2022-10-03 更新
Semi-Supervised Single-View 3D Reconstruction via Prototype Shape Priors
Authors:Zhen Xing, Hengduo Li, Zuxuan Wu, Yu-Gang Jiang
The performance of existing single-view 3D reconstruction methods heavily relies on large-scale 3D annotations. However, such annotations are tedious and expensive to collect. Semi-supervised learning serves as an alternative way to mitigate the need for manual labels, but remains unexplored in 3D reconstruction. Inspired by the recent success of semi-supervised image classification tasks, we propose SSP3D, a semi-supervised framework for 3D reconstruction. In particular, we introduce an attention-guided prototype shape prior module for guiding realistic object reconstruction.

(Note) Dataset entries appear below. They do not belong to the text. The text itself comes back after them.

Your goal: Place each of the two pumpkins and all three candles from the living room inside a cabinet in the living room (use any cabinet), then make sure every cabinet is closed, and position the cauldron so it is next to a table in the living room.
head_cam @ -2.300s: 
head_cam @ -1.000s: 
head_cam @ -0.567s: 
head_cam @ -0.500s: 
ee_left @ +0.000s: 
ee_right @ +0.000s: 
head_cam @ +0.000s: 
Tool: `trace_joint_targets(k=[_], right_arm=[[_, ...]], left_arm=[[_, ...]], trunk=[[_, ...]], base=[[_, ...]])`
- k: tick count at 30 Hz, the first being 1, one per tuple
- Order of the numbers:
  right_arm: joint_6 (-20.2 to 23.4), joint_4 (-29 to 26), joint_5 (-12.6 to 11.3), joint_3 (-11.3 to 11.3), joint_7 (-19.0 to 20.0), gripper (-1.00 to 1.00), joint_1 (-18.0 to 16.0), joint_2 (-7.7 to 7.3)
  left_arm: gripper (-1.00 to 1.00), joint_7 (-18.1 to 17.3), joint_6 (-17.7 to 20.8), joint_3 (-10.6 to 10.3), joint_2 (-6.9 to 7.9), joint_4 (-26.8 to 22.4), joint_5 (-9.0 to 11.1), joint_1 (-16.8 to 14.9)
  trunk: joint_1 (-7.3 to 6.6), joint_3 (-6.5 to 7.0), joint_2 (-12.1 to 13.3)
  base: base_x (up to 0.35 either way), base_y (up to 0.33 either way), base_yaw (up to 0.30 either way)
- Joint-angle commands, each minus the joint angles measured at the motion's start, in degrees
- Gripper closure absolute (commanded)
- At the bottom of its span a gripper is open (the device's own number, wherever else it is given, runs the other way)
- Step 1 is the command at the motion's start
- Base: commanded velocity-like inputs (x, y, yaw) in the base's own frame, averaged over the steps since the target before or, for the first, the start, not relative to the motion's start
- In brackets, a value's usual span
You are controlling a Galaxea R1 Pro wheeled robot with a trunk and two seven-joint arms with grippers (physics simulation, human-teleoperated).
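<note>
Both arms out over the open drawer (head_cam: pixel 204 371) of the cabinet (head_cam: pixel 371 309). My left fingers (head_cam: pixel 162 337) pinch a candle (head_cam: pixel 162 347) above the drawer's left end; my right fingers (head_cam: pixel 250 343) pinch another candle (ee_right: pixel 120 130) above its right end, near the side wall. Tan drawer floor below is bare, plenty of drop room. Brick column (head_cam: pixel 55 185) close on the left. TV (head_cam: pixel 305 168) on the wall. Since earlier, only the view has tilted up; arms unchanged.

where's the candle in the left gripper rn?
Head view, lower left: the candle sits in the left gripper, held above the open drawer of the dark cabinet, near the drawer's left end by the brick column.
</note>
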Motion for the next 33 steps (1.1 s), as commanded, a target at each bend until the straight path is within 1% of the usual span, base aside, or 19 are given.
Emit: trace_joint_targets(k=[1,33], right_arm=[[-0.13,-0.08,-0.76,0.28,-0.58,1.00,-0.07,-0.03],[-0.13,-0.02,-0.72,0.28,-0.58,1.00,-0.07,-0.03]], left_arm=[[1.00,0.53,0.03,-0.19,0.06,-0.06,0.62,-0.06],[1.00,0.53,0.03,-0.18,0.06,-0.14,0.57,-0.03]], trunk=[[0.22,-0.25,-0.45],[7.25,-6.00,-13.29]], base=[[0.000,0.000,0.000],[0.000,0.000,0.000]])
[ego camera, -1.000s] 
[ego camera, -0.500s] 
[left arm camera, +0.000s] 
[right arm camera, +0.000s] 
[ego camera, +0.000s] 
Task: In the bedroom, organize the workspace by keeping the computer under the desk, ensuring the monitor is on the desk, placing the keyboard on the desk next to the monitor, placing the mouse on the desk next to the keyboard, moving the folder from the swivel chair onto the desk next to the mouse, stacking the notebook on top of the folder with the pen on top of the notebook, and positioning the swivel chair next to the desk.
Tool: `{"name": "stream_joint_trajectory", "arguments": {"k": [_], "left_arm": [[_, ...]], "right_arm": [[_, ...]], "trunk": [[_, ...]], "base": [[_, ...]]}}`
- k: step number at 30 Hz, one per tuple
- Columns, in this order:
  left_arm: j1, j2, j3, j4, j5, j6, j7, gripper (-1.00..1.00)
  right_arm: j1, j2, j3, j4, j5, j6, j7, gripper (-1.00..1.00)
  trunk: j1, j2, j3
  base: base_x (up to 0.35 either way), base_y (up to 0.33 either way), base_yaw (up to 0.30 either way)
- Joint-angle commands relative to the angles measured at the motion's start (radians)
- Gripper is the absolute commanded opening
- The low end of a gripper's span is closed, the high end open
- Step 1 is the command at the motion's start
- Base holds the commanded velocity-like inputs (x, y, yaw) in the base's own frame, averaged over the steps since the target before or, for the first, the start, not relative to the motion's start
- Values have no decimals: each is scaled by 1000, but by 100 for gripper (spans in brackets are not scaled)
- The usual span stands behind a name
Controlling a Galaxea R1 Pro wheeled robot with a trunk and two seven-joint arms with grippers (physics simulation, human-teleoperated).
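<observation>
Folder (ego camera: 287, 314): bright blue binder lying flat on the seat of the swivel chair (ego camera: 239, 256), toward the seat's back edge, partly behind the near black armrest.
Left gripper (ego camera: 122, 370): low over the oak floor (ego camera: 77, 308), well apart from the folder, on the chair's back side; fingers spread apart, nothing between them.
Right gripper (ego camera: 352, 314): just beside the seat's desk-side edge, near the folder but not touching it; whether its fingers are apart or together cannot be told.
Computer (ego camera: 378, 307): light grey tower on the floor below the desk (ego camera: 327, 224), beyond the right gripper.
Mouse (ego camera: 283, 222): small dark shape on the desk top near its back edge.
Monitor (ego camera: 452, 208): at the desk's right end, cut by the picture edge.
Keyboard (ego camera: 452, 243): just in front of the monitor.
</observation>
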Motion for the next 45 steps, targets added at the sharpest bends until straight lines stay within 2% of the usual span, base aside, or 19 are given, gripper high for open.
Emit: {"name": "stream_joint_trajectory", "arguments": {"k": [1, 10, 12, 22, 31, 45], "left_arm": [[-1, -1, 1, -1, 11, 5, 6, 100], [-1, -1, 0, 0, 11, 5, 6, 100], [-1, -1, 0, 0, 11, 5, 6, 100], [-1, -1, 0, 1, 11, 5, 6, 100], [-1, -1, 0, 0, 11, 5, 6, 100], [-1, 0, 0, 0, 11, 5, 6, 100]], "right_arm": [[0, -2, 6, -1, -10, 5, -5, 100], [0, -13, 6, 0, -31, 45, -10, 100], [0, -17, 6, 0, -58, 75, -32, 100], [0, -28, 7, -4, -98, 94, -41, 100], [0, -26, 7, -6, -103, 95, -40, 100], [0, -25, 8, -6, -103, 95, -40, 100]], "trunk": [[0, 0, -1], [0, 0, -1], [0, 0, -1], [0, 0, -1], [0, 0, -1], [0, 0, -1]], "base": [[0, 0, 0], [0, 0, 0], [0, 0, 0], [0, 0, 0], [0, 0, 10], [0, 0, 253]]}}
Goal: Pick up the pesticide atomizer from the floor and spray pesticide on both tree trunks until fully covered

We further introduce a discriminator-guided module to incentivize better shape generation, as well as a regularizer to tolerate noisy training samples. On the ShapeNet benchmark, the proposed approach outperforms previous supervised methods by clear margins under various labeling ratios, (i.e., 1%, 5% , 10% and 20%). Moreover, our approach also performs well when transferring to real-world Pix3D datasets under labeling ratios of 10%. We also demonstrate our method could transfer to novel categories with few novel supervised data. Experiments on the popular ShapeNet dataset show that our method outperforms the zero-shot baseline by over 12% and we also perform rigorous ablations and analysis to validate our approach.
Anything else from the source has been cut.